Classifier Calibration: A survey on how to assess and improve predicted class probabilities
It addresses the need for well-calibrated classifiers in critical applications like decision-making and cost-sensitive classification, but is incremental as it synthesizes existing research rather than introducing new methods.
This paper provides a comprehensive survey of classifier calibration, covering principles, evaluation metrics, and methods for improving predicted class probabilities, essential for applications requiring reliable uncertainty quantification.

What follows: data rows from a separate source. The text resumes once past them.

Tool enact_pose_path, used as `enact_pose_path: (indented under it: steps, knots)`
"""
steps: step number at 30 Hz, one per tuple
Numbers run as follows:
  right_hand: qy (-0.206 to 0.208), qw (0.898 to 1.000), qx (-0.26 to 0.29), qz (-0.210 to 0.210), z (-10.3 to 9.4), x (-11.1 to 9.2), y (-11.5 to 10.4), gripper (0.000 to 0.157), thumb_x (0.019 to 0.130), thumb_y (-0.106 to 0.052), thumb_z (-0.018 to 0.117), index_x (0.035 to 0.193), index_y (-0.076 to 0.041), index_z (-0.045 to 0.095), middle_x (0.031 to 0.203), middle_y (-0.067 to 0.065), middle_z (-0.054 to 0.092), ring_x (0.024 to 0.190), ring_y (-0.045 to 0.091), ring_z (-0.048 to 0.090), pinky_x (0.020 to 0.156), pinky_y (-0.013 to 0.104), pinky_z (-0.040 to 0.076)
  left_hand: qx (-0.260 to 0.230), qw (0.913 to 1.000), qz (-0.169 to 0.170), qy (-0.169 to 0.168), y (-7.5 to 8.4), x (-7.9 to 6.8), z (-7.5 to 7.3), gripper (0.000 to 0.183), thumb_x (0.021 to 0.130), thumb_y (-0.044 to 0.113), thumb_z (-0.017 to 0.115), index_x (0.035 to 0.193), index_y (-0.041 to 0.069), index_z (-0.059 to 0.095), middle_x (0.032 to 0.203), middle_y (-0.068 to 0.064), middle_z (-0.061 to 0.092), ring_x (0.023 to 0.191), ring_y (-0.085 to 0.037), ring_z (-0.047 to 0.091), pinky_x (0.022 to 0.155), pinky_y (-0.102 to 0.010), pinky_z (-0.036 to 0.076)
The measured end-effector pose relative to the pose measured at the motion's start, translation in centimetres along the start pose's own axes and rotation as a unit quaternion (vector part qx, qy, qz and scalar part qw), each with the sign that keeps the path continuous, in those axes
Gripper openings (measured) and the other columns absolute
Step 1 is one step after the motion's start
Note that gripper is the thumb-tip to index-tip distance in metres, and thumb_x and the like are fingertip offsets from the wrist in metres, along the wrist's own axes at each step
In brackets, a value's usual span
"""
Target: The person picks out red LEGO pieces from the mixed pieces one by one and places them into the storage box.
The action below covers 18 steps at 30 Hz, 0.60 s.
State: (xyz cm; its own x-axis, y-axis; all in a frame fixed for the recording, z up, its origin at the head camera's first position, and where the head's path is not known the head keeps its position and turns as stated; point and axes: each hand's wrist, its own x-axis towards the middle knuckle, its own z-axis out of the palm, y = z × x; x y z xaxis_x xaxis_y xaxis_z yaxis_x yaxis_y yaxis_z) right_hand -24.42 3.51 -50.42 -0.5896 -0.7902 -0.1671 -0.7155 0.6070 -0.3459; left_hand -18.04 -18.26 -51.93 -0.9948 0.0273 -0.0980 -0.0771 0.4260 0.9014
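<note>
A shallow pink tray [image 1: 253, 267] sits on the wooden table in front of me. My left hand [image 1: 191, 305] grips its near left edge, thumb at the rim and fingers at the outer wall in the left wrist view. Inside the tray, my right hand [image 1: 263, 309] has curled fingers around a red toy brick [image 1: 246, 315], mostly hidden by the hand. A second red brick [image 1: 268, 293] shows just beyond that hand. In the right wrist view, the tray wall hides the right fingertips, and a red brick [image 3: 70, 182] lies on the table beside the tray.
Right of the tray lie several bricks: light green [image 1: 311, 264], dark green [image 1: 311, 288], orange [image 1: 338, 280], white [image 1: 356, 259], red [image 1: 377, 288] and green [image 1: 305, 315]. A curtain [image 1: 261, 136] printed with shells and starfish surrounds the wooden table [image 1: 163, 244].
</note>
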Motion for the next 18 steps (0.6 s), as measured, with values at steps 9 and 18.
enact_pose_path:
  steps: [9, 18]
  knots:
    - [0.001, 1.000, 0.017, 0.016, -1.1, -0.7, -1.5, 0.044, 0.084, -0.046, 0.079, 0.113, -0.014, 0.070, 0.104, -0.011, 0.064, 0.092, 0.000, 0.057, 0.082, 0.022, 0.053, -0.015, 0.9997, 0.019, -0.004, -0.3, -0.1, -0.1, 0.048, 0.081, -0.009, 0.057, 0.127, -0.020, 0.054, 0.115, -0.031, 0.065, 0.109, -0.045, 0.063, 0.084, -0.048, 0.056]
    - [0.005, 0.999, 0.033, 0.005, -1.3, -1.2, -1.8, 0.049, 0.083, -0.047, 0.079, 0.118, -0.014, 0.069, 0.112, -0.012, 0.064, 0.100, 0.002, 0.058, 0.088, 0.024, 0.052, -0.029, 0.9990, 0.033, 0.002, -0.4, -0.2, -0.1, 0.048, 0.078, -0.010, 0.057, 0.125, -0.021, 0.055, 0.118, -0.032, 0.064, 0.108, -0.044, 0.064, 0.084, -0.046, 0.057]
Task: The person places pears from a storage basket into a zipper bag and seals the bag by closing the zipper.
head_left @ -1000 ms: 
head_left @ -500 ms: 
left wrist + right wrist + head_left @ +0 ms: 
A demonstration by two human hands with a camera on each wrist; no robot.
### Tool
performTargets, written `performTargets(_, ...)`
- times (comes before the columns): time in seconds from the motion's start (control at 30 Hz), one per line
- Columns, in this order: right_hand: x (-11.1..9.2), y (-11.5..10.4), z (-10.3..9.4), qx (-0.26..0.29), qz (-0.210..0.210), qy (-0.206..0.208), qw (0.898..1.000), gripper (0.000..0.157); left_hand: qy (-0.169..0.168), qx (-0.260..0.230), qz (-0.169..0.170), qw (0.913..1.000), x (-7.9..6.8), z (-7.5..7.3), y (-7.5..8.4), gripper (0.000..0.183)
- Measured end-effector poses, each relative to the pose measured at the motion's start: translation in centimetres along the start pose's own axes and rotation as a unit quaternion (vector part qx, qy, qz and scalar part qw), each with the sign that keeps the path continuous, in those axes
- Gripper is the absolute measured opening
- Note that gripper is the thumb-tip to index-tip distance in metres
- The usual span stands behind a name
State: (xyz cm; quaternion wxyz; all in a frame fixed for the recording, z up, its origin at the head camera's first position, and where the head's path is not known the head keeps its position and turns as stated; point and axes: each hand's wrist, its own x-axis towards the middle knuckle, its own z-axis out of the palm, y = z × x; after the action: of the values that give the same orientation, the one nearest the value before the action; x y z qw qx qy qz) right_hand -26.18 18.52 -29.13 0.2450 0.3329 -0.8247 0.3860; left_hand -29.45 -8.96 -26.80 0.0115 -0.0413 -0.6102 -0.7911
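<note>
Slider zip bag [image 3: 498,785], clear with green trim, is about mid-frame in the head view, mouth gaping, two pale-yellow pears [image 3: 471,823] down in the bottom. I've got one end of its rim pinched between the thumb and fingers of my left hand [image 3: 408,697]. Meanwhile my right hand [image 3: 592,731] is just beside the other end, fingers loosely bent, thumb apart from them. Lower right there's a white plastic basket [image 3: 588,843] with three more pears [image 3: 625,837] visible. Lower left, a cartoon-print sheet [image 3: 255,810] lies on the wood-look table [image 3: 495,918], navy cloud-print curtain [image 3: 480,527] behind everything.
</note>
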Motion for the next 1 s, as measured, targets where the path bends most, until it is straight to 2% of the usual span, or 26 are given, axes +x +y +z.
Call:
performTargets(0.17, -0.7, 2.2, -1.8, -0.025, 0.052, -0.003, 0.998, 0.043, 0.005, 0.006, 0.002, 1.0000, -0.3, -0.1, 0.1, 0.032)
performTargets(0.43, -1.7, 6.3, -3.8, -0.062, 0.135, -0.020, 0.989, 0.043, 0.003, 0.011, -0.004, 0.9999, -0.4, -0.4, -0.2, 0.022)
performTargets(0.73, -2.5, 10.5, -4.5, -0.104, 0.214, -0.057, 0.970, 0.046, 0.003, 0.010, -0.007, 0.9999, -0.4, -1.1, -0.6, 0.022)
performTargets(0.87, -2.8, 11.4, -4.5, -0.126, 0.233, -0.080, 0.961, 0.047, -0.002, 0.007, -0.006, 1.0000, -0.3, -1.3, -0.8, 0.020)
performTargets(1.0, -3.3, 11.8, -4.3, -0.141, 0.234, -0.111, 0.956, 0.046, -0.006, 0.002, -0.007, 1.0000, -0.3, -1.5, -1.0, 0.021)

This paper provides both an introduction to and a detailed overview of the principles and practice of classifier calibration. A well-calibrated classifier correctly quantifies the level of uncertainty or confidence associated with its instance-wise predictions. This is essential for critical applications, optimal decision making, cost-sensitive classification, and for some types of context change. Calibration research has a rich history which predates the birth of machine learning as an academic field by decades. However, a recent increase in the interest on calibration has led to new methods and the extension from binary to the multiclass setting. The space of options and issues to consider is large, and navigating it requires the right set of concepts and tools. We provide both introductory material and up-to-date technical details of the main concepts and methods, including proper scoring rules and other evaluation metrics, visualisation approaches, a comprehensive account of post-hoc calibration methods for binary and multiclass classification, and several advanced topics.